Early Christians faced persecution and the first prayers at the site were in secret. But in the fourth century, Saint Helena, the mother of the first Roman emperor to embrace Christianity, visited and decided to build a church there, said Father Spiridon Shukha.
The Greek Orthodox priest led a recent Friday service at the church before about a dozen worshippers, a congregation dwarfed by the number of visitors to the church, who Burqin's mayor said in 2019 totalled between 200 and 300 per month.
While holiday services are held on Sundays, throughout most of the year the dwindling local community gathers for prayer on Fridays, when they are off work, said Father Shukha.
Today, only about 70 Palestinian Christians remain in the town of 8,500 people, said Moeen Jabbour, its administrative manager.
"In Palestine, we face several difficulties, including (Israeli) occupation and the economic situation... There are no jobs, so (our youth)... move elsewhere," he said. "This is why Christian presence is shrinking in this town."
Burqin is not alone, and there are concerns within the Church that some Christian holy sites in Jesus' birthplace could become mere historical monuments.

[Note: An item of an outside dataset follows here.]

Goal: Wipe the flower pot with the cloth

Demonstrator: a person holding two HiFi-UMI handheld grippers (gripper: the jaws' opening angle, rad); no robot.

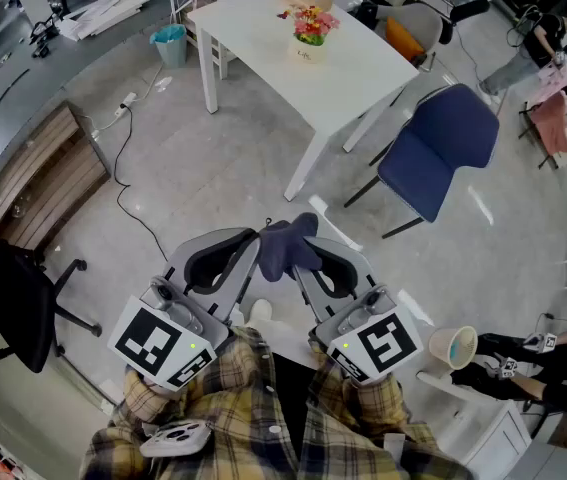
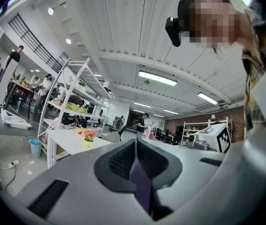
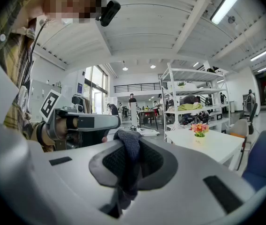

According to Protecting Holy Land Christians, a campaign organised by the Heads of Churches in Jerusalem, the Christian proportion of the population across Israel and the occupied Palestinian territories has dropped to 2% from 11% about a century ago.
The campaign says Christians are also being driven out by rising acts of violence and vandalism targeting them.
Father Shukha admitted there were challenges, but has faith in his parish's continued survival as part of the local fabric.
"We are the children of this land. This is where Jesus lived, not Europe or the United States," he said. "It is true there are few of us here, but we call ourselves the salt of the earth because even a pinch of salt can add a lot of flavour to this town."